Dr. Hamidou Barry, DG de l’IST de Mamou : « On a une chaîne de production moyenne de 500 ordinateurs par jour… avec le label européen »
CONAKRY-La Guinée dispose désormais d’une unité d’assemblage de smartphones, d’ordinateurs et d’autres appareils électroniques. C’est l’Institut Supérieur de Technologie de Mamou (ISM) qui abrite ce pôle d’innovation technologique. Pour parler de cette unité d’assemblage, Africaguinee.com, a interrogé Dr Hamidou Barry, le directeur général de cet Institut. L’universitaire nous en dit tout. Entretien exclusif !!!
AFRICAGUINEE.COM : Les autorités guinéennes ont inauguré une unité d’assemblage d’ordinateurs, de laptop à l’institut supérieur technologique de Mamou. Parlez-nous de cette innovation technologique, qui est une première en Guinée…
Dr HAMIDOU BARRY : Vous savez, quand on est arrivé à la tête de l’institut en 2022, nous avons découvert un institut qui a beaucoup de potentialité mais aussi des défis. Donc, nous avons élaboré un plan stratégique 2023-2027 dans lequel nous avons prévu la mise en place d’une salle de Travaux Pratiques en électronique.
Seulement, il s’avère que nous n’avions pas assez de moyens pour pouvoir vraiment faire cette salle de TP (travaux pratiques). C’est ainsi qu’on a contacté un partenaire privé avec lequel on a formalisé l’idée d’une unité d’assemblage d’appareils électroniques. C’est-à-dire l’unité d’assemblage de laptop, d’Android et de tablette. Donc, c’est comme ça que l’idée est partie avec le partenaire en question.

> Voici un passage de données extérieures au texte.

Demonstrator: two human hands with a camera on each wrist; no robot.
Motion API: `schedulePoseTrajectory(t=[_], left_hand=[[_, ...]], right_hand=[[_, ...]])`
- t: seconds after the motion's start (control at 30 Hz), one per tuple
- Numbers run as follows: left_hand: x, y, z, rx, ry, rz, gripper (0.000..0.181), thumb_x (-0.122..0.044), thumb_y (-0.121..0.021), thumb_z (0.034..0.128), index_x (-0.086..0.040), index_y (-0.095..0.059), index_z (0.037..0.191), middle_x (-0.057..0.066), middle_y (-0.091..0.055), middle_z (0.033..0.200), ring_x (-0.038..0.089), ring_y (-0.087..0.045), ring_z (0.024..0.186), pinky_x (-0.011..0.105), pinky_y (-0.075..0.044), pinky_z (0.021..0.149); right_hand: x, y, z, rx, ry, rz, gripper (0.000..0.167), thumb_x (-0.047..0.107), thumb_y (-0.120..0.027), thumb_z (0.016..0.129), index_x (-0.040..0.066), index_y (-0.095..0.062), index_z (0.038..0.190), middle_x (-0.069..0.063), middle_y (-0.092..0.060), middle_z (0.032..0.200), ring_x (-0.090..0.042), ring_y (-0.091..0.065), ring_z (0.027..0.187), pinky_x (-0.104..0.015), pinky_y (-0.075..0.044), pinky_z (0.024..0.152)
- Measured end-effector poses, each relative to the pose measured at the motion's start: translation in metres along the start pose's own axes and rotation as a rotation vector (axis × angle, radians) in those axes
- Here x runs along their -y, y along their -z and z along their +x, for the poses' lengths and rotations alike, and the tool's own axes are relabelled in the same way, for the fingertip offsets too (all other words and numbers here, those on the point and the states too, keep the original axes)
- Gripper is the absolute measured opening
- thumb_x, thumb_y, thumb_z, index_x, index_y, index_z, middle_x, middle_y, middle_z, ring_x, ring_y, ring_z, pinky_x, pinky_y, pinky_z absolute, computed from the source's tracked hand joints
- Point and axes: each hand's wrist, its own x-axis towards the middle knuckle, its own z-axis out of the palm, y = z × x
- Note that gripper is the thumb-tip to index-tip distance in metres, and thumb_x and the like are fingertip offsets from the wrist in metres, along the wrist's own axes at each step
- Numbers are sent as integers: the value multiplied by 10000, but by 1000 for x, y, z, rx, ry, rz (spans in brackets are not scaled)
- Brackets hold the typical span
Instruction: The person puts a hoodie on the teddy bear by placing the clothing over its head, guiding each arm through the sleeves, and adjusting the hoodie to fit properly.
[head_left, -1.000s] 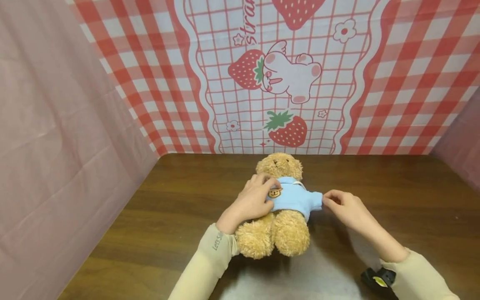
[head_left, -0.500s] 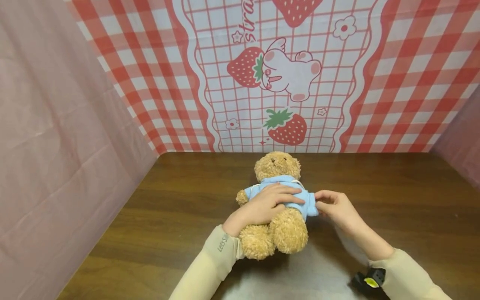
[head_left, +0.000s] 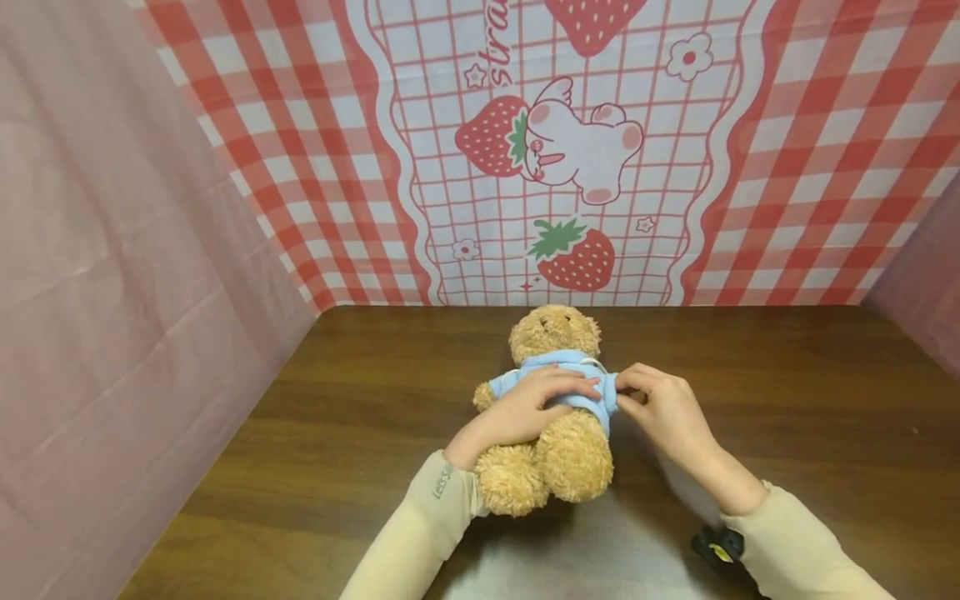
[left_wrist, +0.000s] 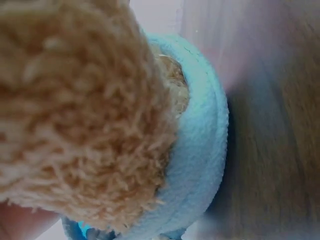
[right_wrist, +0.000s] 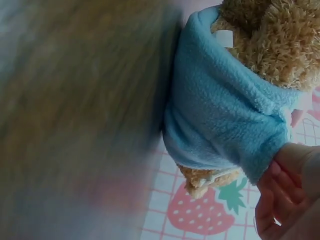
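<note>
A tan plush teddy bear (head_left: 555, 329) in a light blue top (head_left: 507, 382) lies on its back on the table. Across the bear's belly rests my left hand (head_left: 521, 410), its fingers extended over the blue fabric. My right hand (head_left: 667, 410) pinches the end of the sleeve (right_wrist: 260, 155) on the bear's right-hand side, between thumb and fingers. No paw shows at that cuff, while a tan paw (head_left: 483, 397) pokes out of the opposite sleeve. In the left wrist view, furry plush (left_wrist: 85, 120) and the blue hem (left_wrist: 200, 130) fill much of the frame; the left fingers are hidden there.
The brown wooden table (head_left: 360, 400) ends at a red-and-white checked backdrop (head_left: 315, 167) with strawberry prints. A pink curtain (head_left: 135, 275) hangs at left. A black device (head_left: 717, 546) is by the right sleeve. A white tag (right_wrist: 224, 38) shows at the bear's hem.
My left hand has shifted from the bear's side across its belly, uncovering the left paw. My right hand has moved left with the sleeve end, toward the bear's body.
</note>
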Motion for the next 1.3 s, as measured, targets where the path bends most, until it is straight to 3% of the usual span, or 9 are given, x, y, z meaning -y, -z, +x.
schedulePoseTrajectory(t=[0.17,0.27,0.57,0.63,0.77,0.9,1.03,1.17,1.3], left_hand=[[0,-2,0,-67,0,-53,160,-141,-498,932,-95,-613,1033,27,-530,1297,157,-431,1239,221,-282,1044],[1,1,-3,-116,0,-105,133,-123,-475,939,-89,-599,974,27,-552,1272,163,-431,1244,226,-312,1026],[2,13,-9,-121,50,-192,228,-120,-443,948,-135,-627,1082,-6,-609,1165,75,-510,1123,225,-407,917],[0,12,-9,-122,93,-193,223,-153,-463,943,-146,-638,1080,-22,-619,1143,71,-515,1108,221,-407,909],[-11,7,-2,-164,191,-132,192,-279,-495,934,-171,-638,1000,-54,-639,1019,43,-548,993,191,-422,845],[-25,-3,11,-267,252,84,214,-364,-570,880,-186,-624,984,-80,-628,837,49,-548,802,187,-421,754],[-33,-14,18,-340,269,309,224,-359,-664,806,-203,-651,966,-110,-620,731,65,-536,747,230,-406,765],[-37,-19,21,-340,259,378,134,-235,-679,807,-162,-659,917,-79,-645,759,80,-556,738,235,-410,753],[-37,-19,21,-340,269,387,70,-132,-648,809,-135,-674,874,-40,-666,798,101,-581,756,227,-408,733]], right_hand=[[-4,2,3,31,6,-70,130,-69,-625,735,51,-610,782,-23,-608,760,-111,-548,629,-278,-451,549],[-11,6,4,64,-92,-24,98,-52,-572,787,29,-591,839,-53,-615,761,-130,-550,652,-274,-442,559],[-33,11,2,262,-530,664,186,58,-431,947,-126,-437,977,-32,-576,807,-68,-613,671,-304,-541,651],[-29,11,2,256,-521,630,175,65,-449,942,-108,-452,968,-34,-577,806,-66,-615,669,-300,-540,648],[-12,12,2,200,-328,293,64,73,-527,907,10,-534,896,-53,-607,755,-77,-608,608,-245,-497,543],[2,9,2,108,-66,60,73,2,-565,865,63,-533,845,-3,-586,705,-88,-554,596,-218,-424,498],[5,4,0,36,63,2,154,-93,-576,815,38,-501,847,3,-533,744,-63,-508,637,-222,-419,527],[-4,3,0,-4,53,46,170,-114,-582,801,21,-499,864,-10,-552,740,-81,-533,611,-210,-422,516],[-14,8,2,67,-183,199,22,13,-520,896,8,-508,914,-67,-598,759,-50,-564,576,-220,-453,508]])
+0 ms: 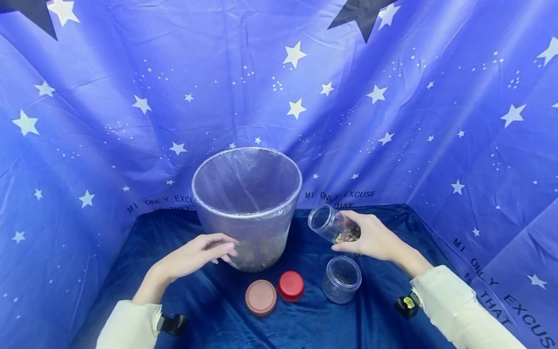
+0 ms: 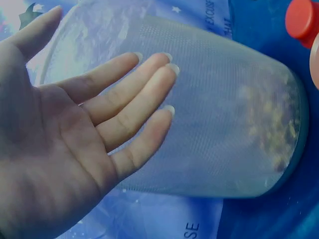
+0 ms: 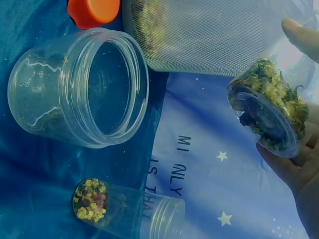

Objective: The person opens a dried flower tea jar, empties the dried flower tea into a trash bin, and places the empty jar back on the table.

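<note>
My right hand [image 1: 370, 235] grips a clear plastic jar [image 1: 324, 220] tilted with its open mouth toward the bin. Dried flower tea [image 3: 274, 94], yellow and green, lies inside it near the base. The mesh waste bin [image 1: 244, 228], lined with clear plastic, stands upright to the left of that jar, and some yellowish-brown bits show at its bottom. Beside the bin's front left side, my left hand [image 1: 196, 254] hovers with relaxed fingers and a bare palm [image 2: 65, 134]; whether its fingertips touch the mesh I cannot tell.
An open clear jar [image 1: 342, 286] stands below my right hand. Another jar [image 3: 119, 209] with dried flowers stands near it, mostly hidden in the head view. A red lid [image 1: 291, 285] and a pinkish lid [image 1: 260, 297] lie before the bin. Starry blue cloth [image 1: 244, 97] encloses the table.
</note>
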Action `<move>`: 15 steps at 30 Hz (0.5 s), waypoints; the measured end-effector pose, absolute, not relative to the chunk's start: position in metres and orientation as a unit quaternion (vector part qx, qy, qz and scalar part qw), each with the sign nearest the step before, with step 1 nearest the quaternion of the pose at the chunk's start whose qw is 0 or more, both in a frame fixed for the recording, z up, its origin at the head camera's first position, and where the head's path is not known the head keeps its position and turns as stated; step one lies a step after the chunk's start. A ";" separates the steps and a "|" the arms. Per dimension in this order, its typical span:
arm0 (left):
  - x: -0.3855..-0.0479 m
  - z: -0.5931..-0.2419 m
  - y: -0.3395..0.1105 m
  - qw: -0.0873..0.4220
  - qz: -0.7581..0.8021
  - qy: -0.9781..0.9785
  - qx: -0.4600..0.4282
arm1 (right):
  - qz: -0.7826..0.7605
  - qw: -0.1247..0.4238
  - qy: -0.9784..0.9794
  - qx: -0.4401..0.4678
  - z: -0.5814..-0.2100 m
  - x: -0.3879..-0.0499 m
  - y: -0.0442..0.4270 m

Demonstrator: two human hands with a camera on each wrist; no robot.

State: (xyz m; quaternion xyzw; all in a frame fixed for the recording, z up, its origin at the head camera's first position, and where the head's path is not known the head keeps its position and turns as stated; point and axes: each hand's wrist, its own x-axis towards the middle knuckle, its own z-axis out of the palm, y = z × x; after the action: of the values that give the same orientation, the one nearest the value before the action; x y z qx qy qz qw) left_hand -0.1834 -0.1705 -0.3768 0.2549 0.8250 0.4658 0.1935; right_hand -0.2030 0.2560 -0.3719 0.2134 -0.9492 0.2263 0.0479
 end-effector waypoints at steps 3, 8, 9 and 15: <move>-0.184 -0.374 -0.178 0.192 0.469 0.827 0.245 | 0.233 0.037 -0.949 0.207 -0.370 -0.204 0.258; -0.184 -0.368 -0.189 0.181 0.473 0.834 0.221 | 0.260 0.011 -0.946 0.192 -0.367 -0.207 0.260; -0.184 -0.367 -0.191 0.177 0.475 0.835 0.214 | 0.264 0.009 -0.945 0.192 -0.367 -0.207 0.260; -0.193 -0.366 -0.198 0.133 0.488 0.850 0.148 | 0.278 -0.005 -0.943 0.185 -0.365 -0.207 0.261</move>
State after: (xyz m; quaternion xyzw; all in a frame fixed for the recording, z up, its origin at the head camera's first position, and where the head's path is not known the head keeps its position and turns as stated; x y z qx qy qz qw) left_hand -0.1928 -0.1981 -0.3656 0.1482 0.8500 0.4876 0.1334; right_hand -0.2074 0.2609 -0.3651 0.1846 -0.9427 0.2780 -0.0046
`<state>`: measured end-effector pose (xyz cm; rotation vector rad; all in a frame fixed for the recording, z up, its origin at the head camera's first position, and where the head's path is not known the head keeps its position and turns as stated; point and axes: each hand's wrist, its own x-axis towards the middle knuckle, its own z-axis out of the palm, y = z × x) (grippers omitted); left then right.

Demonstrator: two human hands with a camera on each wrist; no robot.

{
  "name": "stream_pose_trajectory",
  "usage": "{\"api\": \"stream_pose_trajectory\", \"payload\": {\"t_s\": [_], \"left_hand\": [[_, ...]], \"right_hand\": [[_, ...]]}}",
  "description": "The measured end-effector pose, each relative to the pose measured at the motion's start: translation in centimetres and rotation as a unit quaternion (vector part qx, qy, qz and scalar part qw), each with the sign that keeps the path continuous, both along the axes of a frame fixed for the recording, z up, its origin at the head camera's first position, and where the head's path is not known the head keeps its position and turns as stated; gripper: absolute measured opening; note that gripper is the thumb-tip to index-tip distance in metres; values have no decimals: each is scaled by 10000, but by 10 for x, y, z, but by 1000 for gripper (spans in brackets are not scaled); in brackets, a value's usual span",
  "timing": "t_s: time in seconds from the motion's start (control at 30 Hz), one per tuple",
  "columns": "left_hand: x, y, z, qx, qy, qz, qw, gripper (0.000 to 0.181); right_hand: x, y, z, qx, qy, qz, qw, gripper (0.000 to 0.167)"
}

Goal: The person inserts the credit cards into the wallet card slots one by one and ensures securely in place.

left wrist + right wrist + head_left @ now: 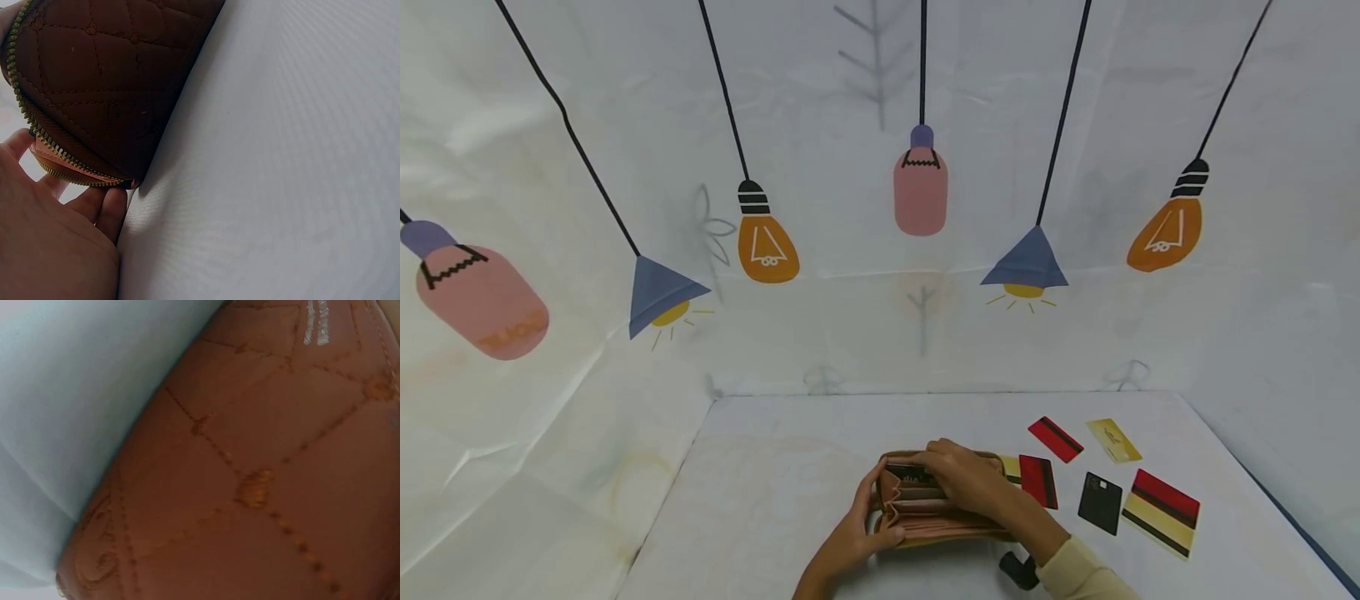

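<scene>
A brown quilted wallet (pixel 940 529) is held unzipped in the head view, its accordion compartments facing up. The left hand (pixel 850 537) grips its left end, thumb on the near edge and fingers at the far side. Over the wallet's far side reaches the right hand (pixel 966 479), its fingertips at a dark card (pixel 912 473) in a slot; how they touch it is hidden. In the left wrist view the left hand (pixel 56 231) has its fingers at the zipper corner of the wallet (pixel 100 69). Stitched leather of the wallet (pixel 250 487) fills much of the right wrist view.
Right of the wallet lie a red card (pixel 1056 439), a gold card (pixel 1114 440), a black card (pixel 1101 502) and a red-and-yellow striped card (pixel 1161 512). Another red card (pixel 1037 481) lies beside the wallet. A small black object (pixel 1018 572) is near the right forearm.
</scene>
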<state>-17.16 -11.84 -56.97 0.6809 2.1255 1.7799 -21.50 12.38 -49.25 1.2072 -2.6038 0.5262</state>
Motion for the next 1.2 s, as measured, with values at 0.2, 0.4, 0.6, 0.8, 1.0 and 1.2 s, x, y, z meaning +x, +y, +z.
{"api": "stream_pose_trajectory", "payload": {"t_s": [0.2, 0.4, 0.6, 0.8, 1.0, 1.2], "left_hand": [[1, 0, 1, 11, 20, 8, 10000, 92], [1, 0, 0, 5, 73, 22, 10000, 91], [1, 0, -2, -27, 161, -3, 9999, 91], [2, 0, 0, -37, 67, 40, 10000, 92], [2, 0, 1, -43, 69, 51, 10000, 92], [2, 0, 1, -52, 76, 63, 9999, 93]], "right_hand": [[-2, 1, -6, -371, 281, 132, 9988, 25], [-1, 0, -7, -206, 420, 27, 9989, 39], [1, -2, -11, 38, 653, -99, 9978, 58], [2, -3, -13, 19, 912, -148, 9957, 54], [2, -4, -9, 87, 276, -274, 9992, 25], [5, -5, -6, 6, -77, -259, 9996, 16]]}}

Concrètement qu’est-ce que vous fabriquez au sein de cette unité d’assemblage ?
En fait, l’idée avec l’unité, comme je vous l’ai dit, c’est d’abord et avant tout une salle de TP mais elle a un côté industriel exploitable. Donc avec le partenaire, on a contacté une entreprise chinoise Green View qui est l’une des plus grandes entreprises au monde dans le domaine, et qui, en tant que partenaire technique, nous fournit des pièces détachées. Et nous, on fait l’assemblage ici par nos étudiants formés à l’institut.
Mais il n’y a pas que les ordinateurs, les tablettes et téléphones androïdes, cette unité concerne les feux de signalisation tricolores, les vélos et motos électriques. Vous savez, on a déjà produit des feux de signalisation qu’on a installés ici à Mamou et à Kankan, nous disposons déjà de cette technologie. Donc on pourra utiliser cette plateforme-là pour faire le montage en série de ces feux aussi.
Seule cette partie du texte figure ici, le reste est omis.